We live twice as long as people only ten generations ago. We are richer, much richer than anyone alive two generations ago. Or in other words, it once took weeks, months, or years to make it from sea to shining sea. Now, flying from California to New York means “you watch a movie, take a dump, and you are home.”

Not if, when

But flying is more than watching movies. It also comes with real pollution. Lots of it. A flight from New York to Delhi creates more carbon pollution than the average Indian produces in a year. Individually that has little impact on the planet. Collectively it makes all the difference.

It’s  no longer a question of if, it’s when vast coastal areas will be under water, if we don’t change course soon. We are distorting the global nitrogen cycle beyond recognition. Our oceans face multiple assaults from collapsing fisheries to ocean acidification and often still unknown consequences from oil spills and other toxins.

It may well be both. Many things are getting better most of the time, largely due to awesome technological innovations. Yet we are also facing enormous challenges of unprecedented proportions.

Nightfall or Singularity?

Ian Morris's magnum opusStanford historian Ian Morris argues in his impressive magnum opus, Why the West Rules—for Now, that we face a choice. But the choice is not what you think.

It’s not about educating American children and investing in American ingenuity to fend off the inevitable ascendancy of the “East.” It’s about educating American children—all children—and investing in global innovation to ward off something much bigger: the possibility of planetary mayhem akin to total nuclear annihilation, “Nightfall.” His words, not mine.

Levels of innovation—”progress”—are so rapid, so unprecedented in human history that the question is not whether we will be making cross-country flights even faster or more convenient than they were only thirty years ago, or whether China or India will build faster planes than Boeing or Airbus. We don’t know what the frontiers of travel itself will look like thirty, twenty, or ten years from now. The question, according to Morris, is how to avoid the entire system spinning out of control.

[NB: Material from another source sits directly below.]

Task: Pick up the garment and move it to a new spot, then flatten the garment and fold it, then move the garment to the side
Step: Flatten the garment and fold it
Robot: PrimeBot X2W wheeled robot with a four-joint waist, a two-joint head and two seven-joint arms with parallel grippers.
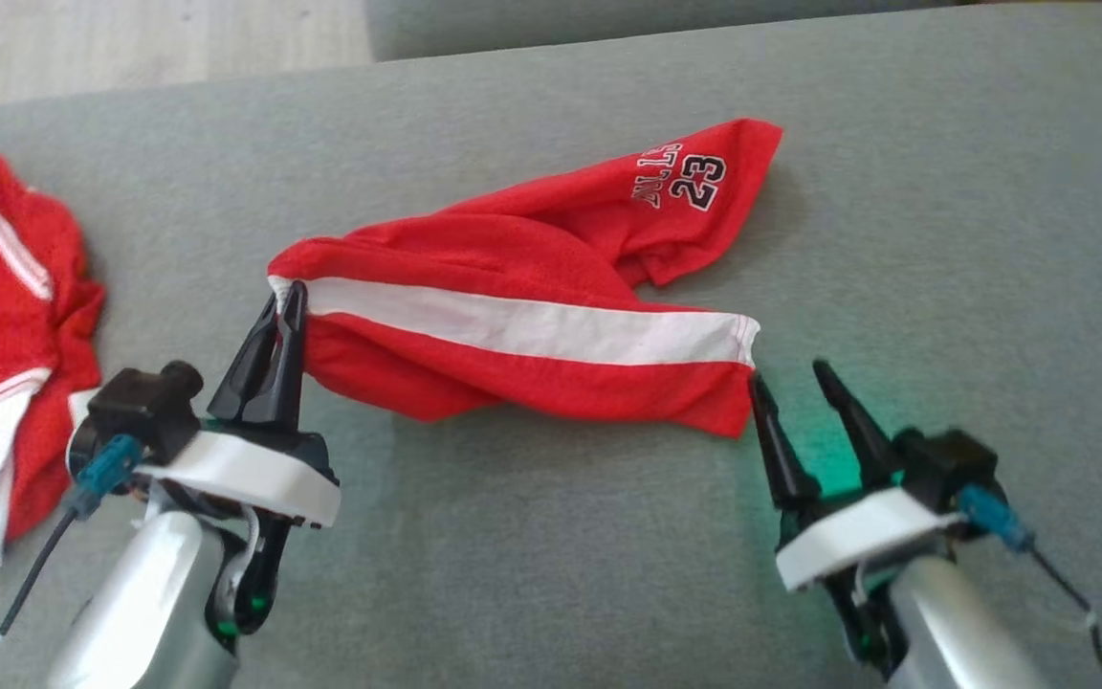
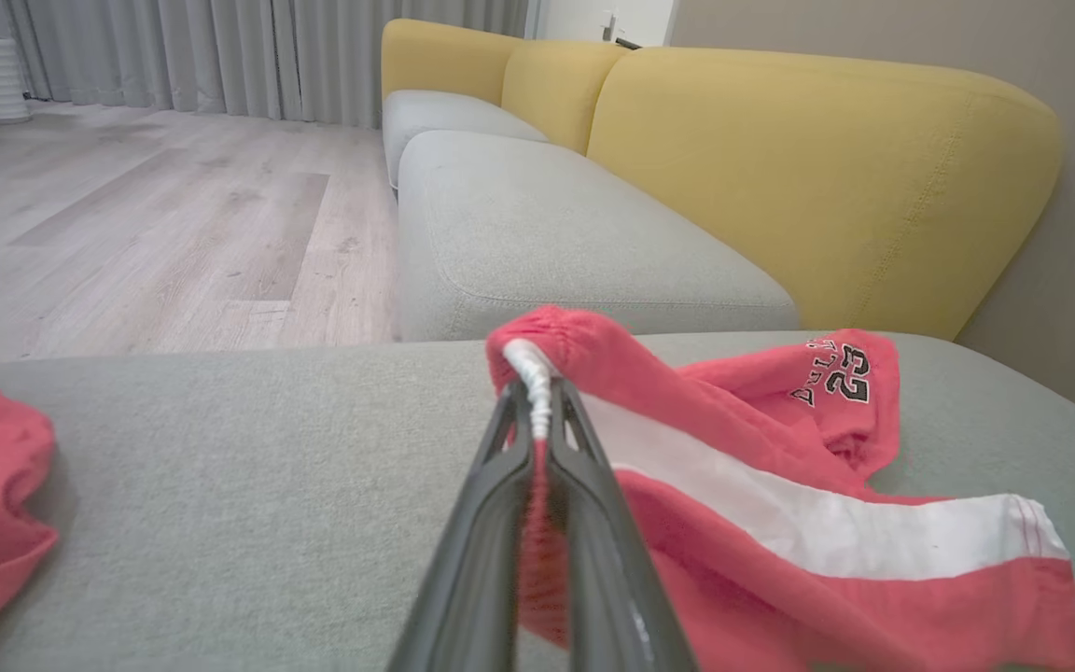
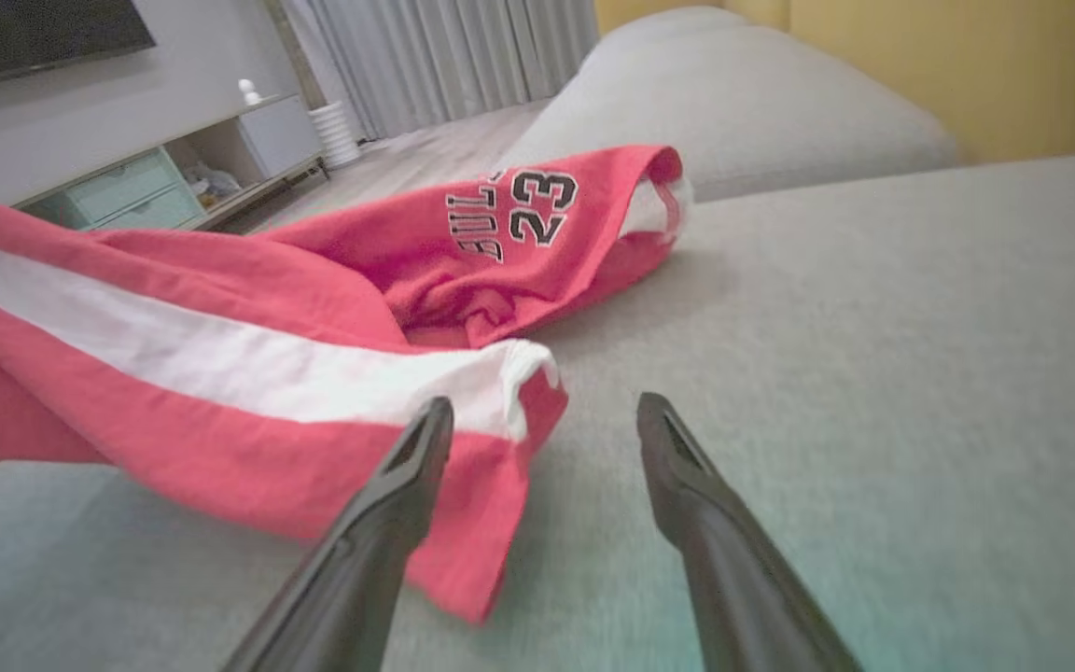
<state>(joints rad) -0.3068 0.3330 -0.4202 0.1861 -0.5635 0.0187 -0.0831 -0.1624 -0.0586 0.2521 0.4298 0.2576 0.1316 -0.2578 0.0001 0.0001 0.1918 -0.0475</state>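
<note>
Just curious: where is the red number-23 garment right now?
Head view: the garment lies on the grey cushion, left end pinched by the left end effector, right corner beside the open right end effector.

Head cam sits up high and looks steeply down on the grey cushion (image 1: pixel 551 555), with the left gripper (image 1: pixel 293 292) and right gripper (image 1: pixel 787 371) poking up from the bottom. Left wrist cam rides low, right behind its gripper, facing across the cushion toward the yellow sofa back (image 2: pixel 827 168) and wood floor (image 2: pixel 127 215). Right wrist cam is just as low and close, facing the curtains (image 3: pixel 463 47). All three share the red garment (image 1: pixel 513 258) just ahead of the fingertips.
</note>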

The happy opposite of Nightfall is “Singularity,” a state where everyone, all humans, live at unprecedented levels of wealth, and in harmony with each other and the planet.

That’s quite a tall order. The question is how to get there.

Make Wikipedia history

First and foremost, it’s about channeling human ingenuity to work for rather than against us. That comes down to finding governance systems to guide market forces in the right direction.

The single most important step is to make everyone accountable for their full actions. “Privatizing profits and socializing losses” has its own Wikipedia page. That page, for now, only talks about the financial crisis as a classic symptom of the misguided mantra.

The planet is in exactly the same boat. Profits accrue to each and every one of us, personally. The losses are spread across everyone—you, me, your children, my unborn children.

You don’t have to believe in Morris’s stark choice between Nightfall and Singularity—although after reading his book, he will likely have convinced you—to realize that the planet will be getting worse unless, and only unless, that Wikipedia entry becomes a historical footnote.